To do = With the pictures omitted, transcribe each line below exactly as it is.

Given data =
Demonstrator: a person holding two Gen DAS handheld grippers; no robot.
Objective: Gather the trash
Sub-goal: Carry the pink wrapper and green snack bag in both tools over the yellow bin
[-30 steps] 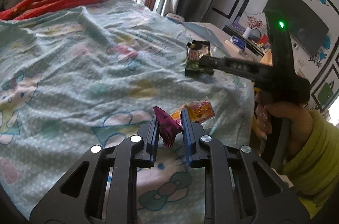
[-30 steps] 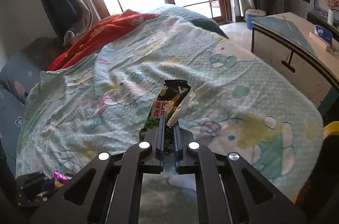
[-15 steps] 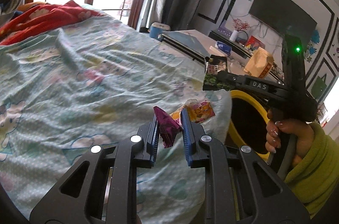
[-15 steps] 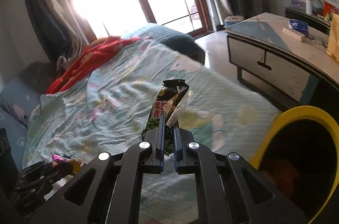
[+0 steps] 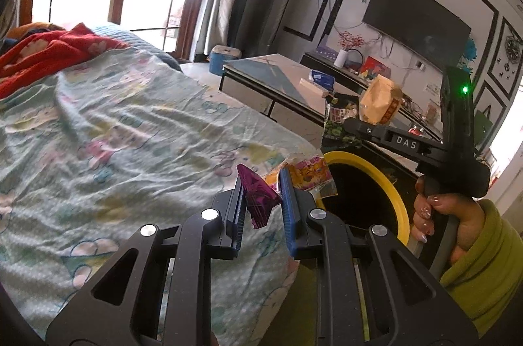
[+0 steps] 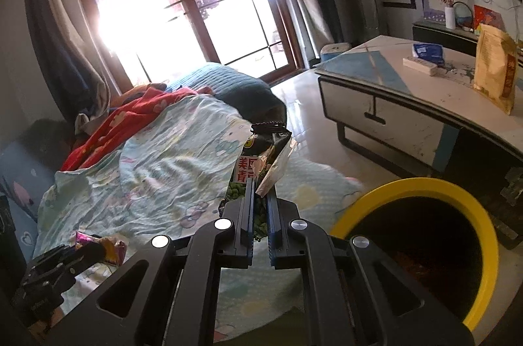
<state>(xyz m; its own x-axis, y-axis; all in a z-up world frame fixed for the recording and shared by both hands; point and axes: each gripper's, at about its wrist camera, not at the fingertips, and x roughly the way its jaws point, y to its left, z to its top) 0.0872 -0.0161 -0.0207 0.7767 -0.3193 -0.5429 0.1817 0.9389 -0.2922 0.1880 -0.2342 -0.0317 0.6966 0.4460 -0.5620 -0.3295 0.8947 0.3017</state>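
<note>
My left gripper [image 5: 261, 182] is shut on a purple foil wrapper [image 5: 258, 198], with a yellow-orange candy wrapper [image 5: 307, 172] caught against its right finger. It hangs over the bed's corner, just left of the yellow-rimmed bin [image 5: 369, 198]. My right gripper [image 6: 260, 185] is shut on a black-and-green pea snack bag [image 6: 261, 159], held above the bed edge, left of the bin [image 6: 421, 244]. The right gripper also shows in the left wrist view [image 5: 346, 127], above the bin's far rim. The left gripper with its wrappers shows low left in the right wrist view [image 6: 94, 248].
The bed with a pale cartoon-print sheet [image 5: 114, 133] and a red blanket [image 5: 49, 51] fills the left. A low white table [image 6: 408, 91] with a yellow bag [image 6: 493, 68] stands beyond the bin. Tiled floor [image 6: 307, 91] lies between.
Both grippers have swung right from over the bed towards the yellow bin, each still holding its trash. The bin has come into view in both views.
</note>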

Expected output =
Demonstrator: a person holding two Gen DAS handheld grippers; no robot.
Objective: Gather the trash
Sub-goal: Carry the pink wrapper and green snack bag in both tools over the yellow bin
[-30 steps] 
[-30 steps] 
[-15 steps] 
[-15 steps] 
[+0 steps] 
[+0 steps] 
<state>(xyz m; its own x-axis, y-axis; all in a z-up world frame fixed for the recording and shared by both hands; point and axes: each gripper's, at about its wrist camera, not at the fingertips, and x roughly the way its jaws point, y to its left, z to its top) 0.0872 -0.0161 -0.0207 0.7767 -0.3193 -0.5429 0.1817 0.9389 -0.2922 0.1880 -0.2342 -0.0317 0.6966 0.4460 -0.5620 -0.3295 0.8947 0.3017</state>
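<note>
My left gripper [image 5: 261, 182] is shut on a purple foil wrapper [image 5: 258, 198], with a yellow-orange candy wrapper [image 5: 307, 172] caught against its right finger. It hangs over the bed's corner, just left of the yellow-rimmed bin [image 5: 369, 198]. My right gripper [image 6: 260, 185] is shut on a black-and-green pea snack bag [image 6: 261, 159], held above the bed edge, left of the bin [image 6: 421, 244]. The right gripper also shows in the left wrist view [image 5: 346, 127], above the bin's far rim. The left gripper with its wrappers shows low left in the right wrist view [image 6: 94, 248].
The bed with a pale cartoon-print sheet [image 5: 114, 133] and a red blanket [image 5: 49, 51] fills the left. A low white table [image 6: 408, 91] with a yellow bag [image 6: 493, 68] stands beyond the bin. Tiled floor [image 6: 307, 91] lies between.
Both grippers have swung right from over the bed towards the yellow bin, each still holding its trash. The bin has come into view in both views.
</note>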

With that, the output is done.